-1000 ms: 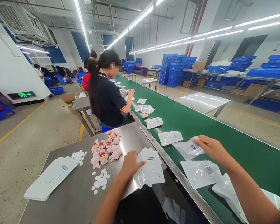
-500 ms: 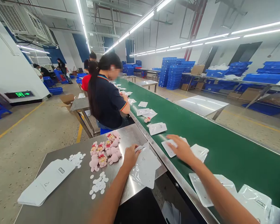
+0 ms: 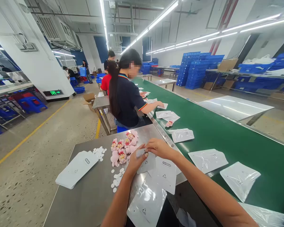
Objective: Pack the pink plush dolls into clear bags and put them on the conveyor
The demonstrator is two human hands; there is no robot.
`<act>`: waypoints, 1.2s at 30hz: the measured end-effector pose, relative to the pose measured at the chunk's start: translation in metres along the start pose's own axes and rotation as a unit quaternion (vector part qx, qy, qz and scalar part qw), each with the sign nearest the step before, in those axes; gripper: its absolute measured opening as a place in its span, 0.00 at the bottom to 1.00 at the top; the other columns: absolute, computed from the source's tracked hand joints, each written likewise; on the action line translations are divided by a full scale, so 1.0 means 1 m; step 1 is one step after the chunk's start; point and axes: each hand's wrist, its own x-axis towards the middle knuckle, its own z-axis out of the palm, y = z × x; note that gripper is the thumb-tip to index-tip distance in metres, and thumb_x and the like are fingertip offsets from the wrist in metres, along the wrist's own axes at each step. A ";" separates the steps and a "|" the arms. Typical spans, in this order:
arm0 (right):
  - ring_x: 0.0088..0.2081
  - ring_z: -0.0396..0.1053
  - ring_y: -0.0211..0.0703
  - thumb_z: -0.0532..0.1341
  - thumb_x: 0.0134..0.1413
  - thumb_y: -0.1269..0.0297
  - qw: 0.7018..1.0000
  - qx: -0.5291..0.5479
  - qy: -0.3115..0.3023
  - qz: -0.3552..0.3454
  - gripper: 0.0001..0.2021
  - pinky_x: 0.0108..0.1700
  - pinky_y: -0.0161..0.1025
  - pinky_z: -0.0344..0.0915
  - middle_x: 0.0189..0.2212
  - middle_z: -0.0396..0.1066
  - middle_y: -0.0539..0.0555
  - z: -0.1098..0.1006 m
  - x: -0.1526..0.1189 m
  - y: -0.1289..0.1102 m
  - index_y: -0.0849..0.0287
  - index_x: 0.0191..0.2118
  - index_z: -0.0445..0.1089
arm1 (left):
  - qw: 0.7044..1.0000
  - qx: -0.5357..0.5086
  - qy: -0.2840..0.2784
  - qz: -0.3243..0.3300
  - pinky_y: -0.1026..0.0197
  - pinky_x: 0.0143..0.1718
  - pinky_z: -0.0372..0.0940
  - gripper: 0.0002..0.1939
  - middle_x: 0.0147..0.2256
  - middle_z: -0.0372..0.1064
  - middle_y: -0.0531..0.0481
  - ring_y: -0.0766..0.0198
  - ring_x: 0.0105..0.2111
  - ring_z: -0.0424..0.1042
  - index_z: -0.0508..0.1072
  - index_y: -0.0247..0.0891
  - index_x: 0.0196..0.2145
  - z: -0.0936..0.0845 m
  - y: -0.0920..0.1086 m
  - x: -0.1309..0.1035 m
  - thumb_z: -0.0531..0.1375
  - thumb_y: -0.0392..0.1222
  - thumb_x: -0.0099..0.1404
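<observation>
My left hand [image 3: 135, 162] is closed on the upper part of a small white plastic pouch [image 3: 144, 166] above the metal table. My right hand [image 3: 161, 148] meets it there, its fingertips pinched at the pouch's top edge. Part of that edge is hidden by the fingers. Beneath and beside the hands lie more white printed pouches [image 3: 165, 175], and another pouch [image 3: 146, 205] hangs over the table's near edge. Left of my left hand sit several pink plush dolls [image 3: 122, 156] in a cluster, with loose white round discs [image 3: 117, 180] in front of them.
A stack of flat white pouches [image 3: 77, 170] and a second pile of discs [image 3: 99, 153] lie on the metal table [image 3: 90, 205]. Along the right runs a green conveyor belt [image 3: 203, 132] carrying pouches [image 3: 208, 160]. A co-worker [image 3: 126, 94] sits ahead, one arm over the belt.
My right hand has moved from a pouch on the belt to my left hand. The view has swung left. A pouch now lies at the near table edge. The co-worker's arm has extended toward the belt.
</observation>
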 end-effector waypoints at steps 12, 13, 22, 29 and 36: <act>0.47 0.62 0.46 0.63 0.50 0.58 0.997 0.020 -0.042 0.067 0.17 0.50 0.43 0.57 0.43 0.67 0.55 0.074 0.015 0.005 0.57 0.45 0.68 | 0.899 -0.277 0.339 -0.030 0.49 0.51 0.63 0.27 0.53 0.64 0.53 0.51 0.57 0.58 0.60 0.51 0.54 -0.064 -0.012 -0.057 0.58 0.54 0.58; 0.47 0.61 0.47 0.64 0.47 0.58 0.996 -0.005 -0.055 0.064 0.20 0.50 0.44 0.57 0.44 0.66 0.56 0.082 0.016 0.004 0.58 0.46 0.67 | 0.893 -0.294 0.340 -0.031 0.48 0.51 0.62 0.26 0.52 0.66 0.52 0.50 0.56 0.58 0.62 0.51 0.53 -0.064 -0.013 -0.063 0.60 0.53 0.57; 0.40 0.64 0.44 0.64 0.48 0.57 0.990 0.000 -0.063 0.124 0.18 0.42 0.40 0.60 0.40 0.66 0.56 0.083 0.006 -0.003 0.60 0.43 0.65 | 0.926 -0.260 0.239 -0.132 0.57 0.40 0.66 0.19 0.37 0.74 0.48 0.58 0.38 0.72 0.73 0.36 0.40 -0.050 -0.013 -0.100 0.65 0.48 0.52; 0.23 0.61 0.33 0.57 0.52 0.47 0.927 0.304 -0.008 0.220 0.19 0.25 0.32 0.59 0.25 0.65 0.48 -0.021 -0.023 -0.053 0.58 0.40 0.64 | 0.994 -0.018 0.053 -0.097 0.63 0.30 0.62 0.13 0.25 0.70 0.53 0.62 0.28 0.68 0.73 0.35 0.29 -0.017 -0.002 -0.094 0.66 0.46 0.49; 0.22 0.58 0.34 0.59 0.49 0.47 0.961 0.111 -0.012 0.251 0.16 0.23 0.32 0.49 0.19 0.63 0.47 -0.053 -0.041 -0.096 0.57 0.29 0.68 | 0.995 0.089 -0.008 -0.035 0.65 0.29 0.58 0.10 0.27 0.70 0.54 0.63 0.28 0.65 0.73 0.38 0.31 0.015 0.018 -0.089 0.63 0.44 0.51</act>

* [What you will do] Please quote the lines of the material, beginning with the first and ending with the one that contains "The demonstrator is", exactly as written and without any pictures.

* [Your response]
-1000 ms: 
-500 ms: 
+0 ms: 
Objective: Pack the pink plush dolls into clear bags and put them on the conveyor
The demonstrator is two human hands; there is no robot.

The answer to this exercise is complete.